L’homme de 91 ans aurait été hospitalisé pendant plusieurs semaines avant sa mort, son fils Alaa ayant tweeté en janvier au sujet de son père subissant une intervention chirurgicale.
Mardi, Alaa a rendu hommage à son père dans un autre post sur Twitter, qui disait: « Nous appartenons à Allah et à lui nous reviendrons.
« Il est passé à la merci d’Allah ce matin, mon père, le président Moubarak. Oh Allah, pardonne-lui et aie pitié de lui. »
Citant son avocat Farid al-Deeb, l’Egyptian Independent a rapporté lundi que Moubarak était dans une unité de soins intensifs depuis le mois dernier après une crise de fatigue.
Il a ajouté qu’il avait également souffert de complications après avoir subi une intervention chirurgicale aux intestins.
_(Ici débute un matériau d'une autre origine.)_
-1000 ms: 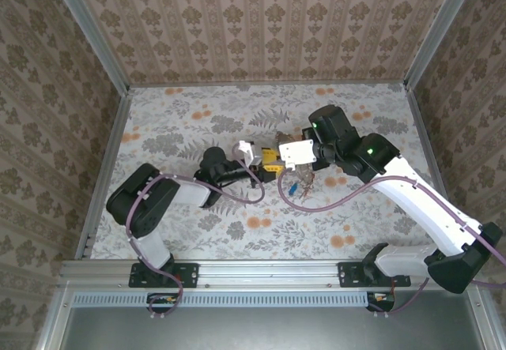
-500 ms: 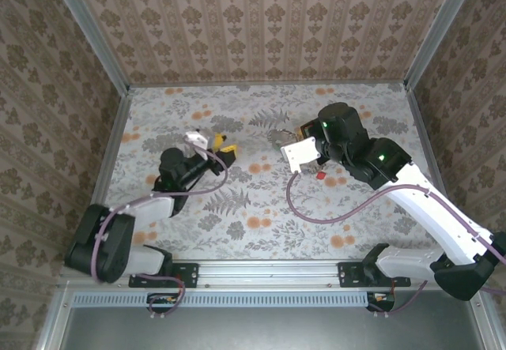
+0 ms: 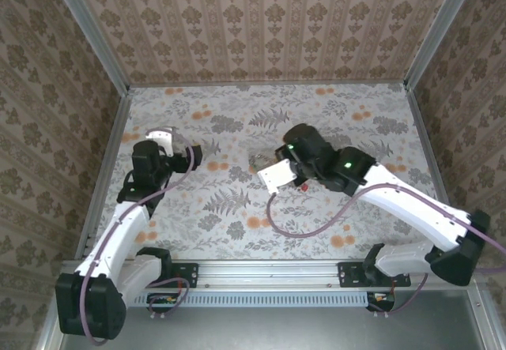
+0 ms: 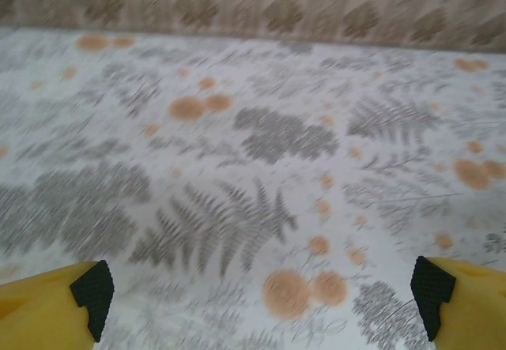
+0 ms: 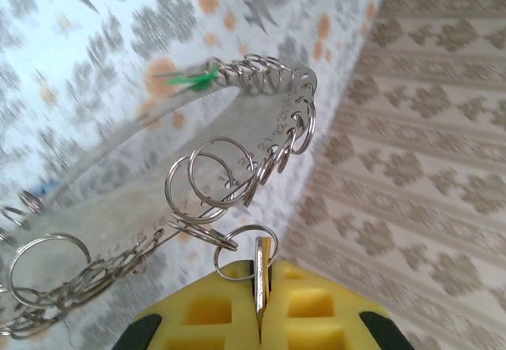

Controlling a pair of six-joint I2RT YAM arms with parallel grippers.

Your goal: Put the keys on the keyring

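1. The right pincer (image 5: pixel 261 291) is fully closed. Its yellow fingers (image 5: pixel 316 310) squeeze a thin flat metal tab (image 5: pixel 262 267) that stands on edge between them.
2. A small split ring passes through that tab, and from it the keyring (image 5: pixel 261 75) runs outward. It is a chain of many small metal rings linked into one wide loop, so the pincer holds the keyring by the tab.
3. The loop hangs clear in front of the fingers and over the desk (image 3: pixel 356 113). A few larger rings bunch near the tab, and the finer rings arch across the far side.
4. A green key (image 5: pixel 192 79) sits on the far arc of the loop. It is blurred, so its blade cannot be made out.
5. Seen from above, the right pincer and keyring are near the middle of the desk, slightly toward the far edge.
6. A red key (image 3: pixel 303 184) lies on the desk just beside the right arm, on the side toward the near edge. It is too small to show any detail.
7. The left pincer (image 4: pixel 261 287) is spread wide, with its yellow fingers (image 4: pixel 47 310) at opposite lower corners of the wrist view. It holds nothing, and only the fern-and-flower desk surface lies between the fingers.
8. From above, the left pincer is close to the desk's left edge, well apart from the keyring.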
Moubarak, connu sous son surnom de « pharaon » moderne, a gouverné l’Égypte en tant qu’autocrate pendant trois décennies à partir de 1981, et a été emprisonné pendant des années après le soulèvement du printemps arabe qui a mis fin à son règne.
Il a été condamné à perpétuité pour la mort de manifestants anti-gouvernementaux au cœur de la révolution et a été condamné en 2015 aux côtés de ses deux fils, Alaa et Gamal, pour détournement de millions de livres de l’État.
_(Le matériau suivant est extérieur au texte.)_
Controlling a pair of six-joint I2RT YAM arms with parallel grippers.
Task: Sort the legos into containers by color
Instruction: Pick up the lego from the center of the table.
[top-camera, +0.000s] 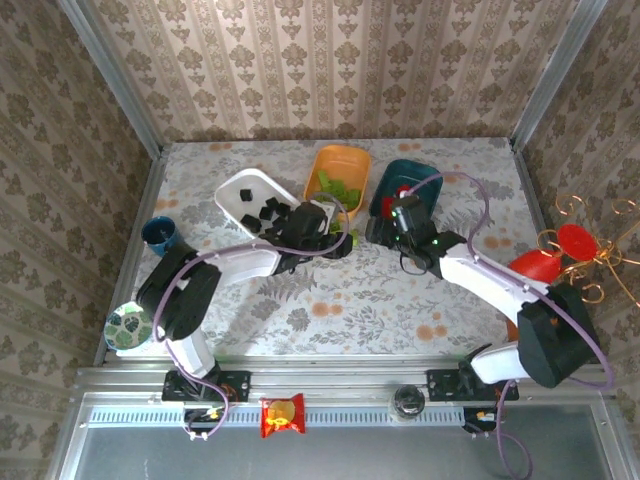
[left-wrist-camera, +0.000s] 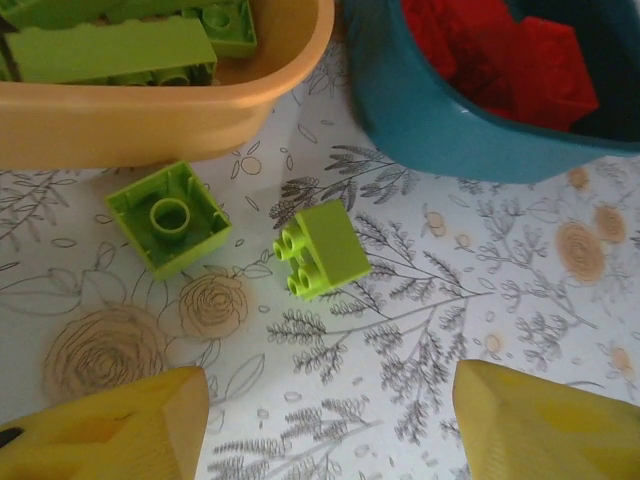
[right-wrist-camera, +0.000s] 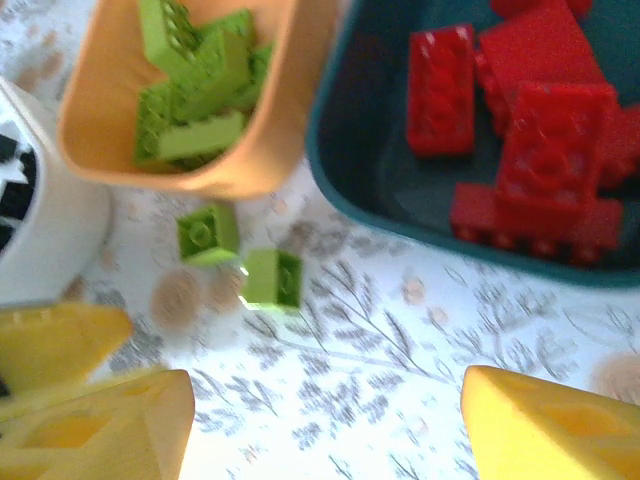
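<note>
Plainly everything turns on two loose bricks in front of the trays. Furthest left, the white tray (top-camera: 240, 185) holds black pieces and plays no part in the next move. Beside it is the orange tray (left-wrist-camera: 150, 125), holding lime pieces, and just outside its near wall lies the upturned lime brick (left-wrist-camera: 168, 217), hollow side up. A little to the right is the tipped lime brick (left-wrist-camera: 322, 250), lying on its side with its studs turned toward the left hand (left-wrist-camera: 330, 400). That hand hovers with its fingers apart and nothing between them. The tipped brick lies straight ahead of the gap, and both bricks are square, so no long axis dictates the approach. Bare surface (left-wrist-camera: 480, 300) separates the fingers from the brick, giving room to descend. The orange wall crowds the upturned one more closely. Right again, the teal tray (left-wrist-camera: 450, 140) of red pieces curves in near the tipped brick. The right hand (right-wrist-camera: 325, 400), also spread and empty, sees both bricks ahead and to its left. I judge the left hand better placed, though the two hands hang close together.
</note>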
Moubarak a finalement marché librement en 2017 après avoir été acquitté de la majorité de ses accusations, ce qui a choqué les Égyptiens.
Ses fils ont été libérés en 2018.
Avant de devenir le quatrième président du pays, Moubarak a servi dans l’armée de l’air égyptienne en tant que pilote de bombardier et notamment en tant que commandant pendant la guerre israélo-arabe de 1973.
Il est ensuite devenu vice-président d’Anwar Sadat, qui a été assassiné par des extrémistes en 1981 lors d’un défilé militaire, et a pris le poste le plus élevé huit jours plus tard.
Le commandant musclé, qui a lui-même fait l’objet d’une tentative d’assassinat en Éthiopie en 1995, était connu pendant sa présidence pour son opposition au militantisme islamiste et sa forte allégeance aux États-Unis.
Il a notamment soutenu l’opération Desert Storm dirigée par les États-Unis pour repousser les forces de l’Iraq Saddam Hussein du Koweït.
Moubarak était également largement reconnu pour le maintien d’un temps de paix glacial avec Israël, et a donc rappelé à l’Égypte pendant son règne que la seule option était d’être gouvernée par lui – ou le chaos.
Mais les millions de personnes qui ont assisté à sa disparition pendant 18 jours de manifestations massives au Caire, ont perçu leur président comme un homme qui n’avait pas réussi à lutter contre la pauvreté et le chômage élevé.
Ils ont également manifesté contre la corruption et rejeté sa gouvernance autocratique.